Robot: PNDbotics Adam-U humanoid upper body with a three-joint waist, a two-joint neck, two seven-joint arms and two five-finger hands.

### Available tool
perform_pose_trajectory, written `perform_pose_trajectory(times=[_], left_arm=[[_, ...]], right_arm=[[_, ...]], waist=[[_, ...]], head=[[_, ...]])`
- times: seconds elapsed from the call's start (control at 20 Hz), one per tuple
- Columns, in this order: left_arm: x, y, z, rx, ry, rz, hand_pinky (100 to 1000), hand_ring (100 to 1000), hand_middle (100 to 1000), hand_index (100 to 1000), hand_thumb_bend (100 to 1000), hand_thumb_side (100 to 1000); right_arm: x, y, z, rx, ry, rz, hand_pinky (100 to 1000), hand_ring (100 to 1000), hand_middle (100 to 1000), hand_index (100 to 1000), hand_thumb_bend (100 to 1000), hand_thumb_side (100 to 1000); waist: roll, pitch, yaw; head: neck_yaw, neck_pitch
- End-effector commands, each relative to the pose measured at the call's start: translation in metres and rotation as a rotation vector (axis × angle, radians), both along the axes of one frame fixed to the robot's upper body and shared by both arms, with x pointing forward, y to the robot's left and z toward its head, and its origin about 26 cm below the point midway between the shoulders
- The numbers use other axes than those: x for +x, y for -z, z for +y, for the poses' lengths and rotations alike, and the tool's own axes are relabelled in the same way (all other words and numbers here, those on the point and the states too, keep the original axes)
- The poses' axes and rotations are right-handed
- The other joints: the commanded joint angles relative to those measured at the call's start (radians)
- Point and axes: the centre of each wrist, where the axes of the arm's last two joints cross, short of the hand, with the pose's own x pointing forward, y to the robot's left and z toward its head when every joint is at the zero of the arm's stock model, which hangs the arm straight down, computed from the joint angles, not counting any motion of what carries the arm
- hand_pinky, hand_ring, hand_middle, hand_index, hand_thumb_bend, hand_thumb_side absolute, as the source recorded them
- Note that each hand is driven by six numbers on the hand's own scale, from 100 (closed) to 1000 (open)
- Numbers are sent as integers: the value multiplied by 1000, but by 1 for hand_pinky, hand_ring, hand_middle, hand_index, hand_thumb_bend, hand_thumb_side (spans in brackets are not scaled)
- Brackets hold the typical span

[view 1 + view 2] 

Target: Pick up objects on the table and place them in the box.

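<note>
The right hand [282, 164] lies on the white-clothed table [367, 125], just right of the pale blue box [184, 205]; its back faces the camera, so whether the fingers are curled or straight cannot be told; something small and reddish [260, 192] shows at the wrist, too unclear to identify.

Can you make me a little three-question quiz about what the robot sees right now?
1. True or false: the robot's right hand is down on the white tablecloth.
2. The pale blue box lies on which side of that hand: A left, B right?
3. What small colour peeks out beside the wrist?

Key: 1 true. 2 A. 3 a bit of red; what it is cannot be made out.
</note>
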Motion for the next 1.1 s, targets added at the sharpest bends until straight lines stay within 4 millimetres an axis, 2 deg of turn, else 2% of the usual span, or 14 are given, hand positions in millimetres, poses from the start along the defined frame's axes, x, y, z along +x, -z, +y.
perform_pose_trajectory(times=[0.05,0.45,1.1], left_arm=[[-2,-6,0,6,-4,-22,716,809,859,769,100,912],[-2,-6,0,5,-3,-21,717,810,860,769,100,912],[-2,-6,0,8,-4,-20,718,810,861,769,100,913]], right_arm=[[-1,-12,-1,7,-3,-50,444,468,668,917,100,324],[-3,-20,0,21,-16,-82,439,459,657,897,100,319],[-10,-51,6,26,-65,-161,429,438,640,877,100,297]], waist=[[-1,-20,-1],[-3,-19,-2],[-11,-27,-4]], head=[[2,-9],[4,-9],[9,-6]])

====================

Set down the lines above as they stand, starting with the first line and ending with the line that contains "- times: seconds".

Response |
Robot: PNDbotics Adam-U humanoid upper body with a three-joint waist, a two-joint neck, two seven-joint arms and two five-finger hands.

### Available tool
perform_pose_trajectory, written `perform_pose_trajectory(times=[_], left_arm=[[_, ...]], right_arm=[[_, ...]], waist=[[_, ...]], head=[[_, ...]])`
- times: seconds elapsed from the call's start (control at 20 Hz), one per tuple

This exercise has been completed.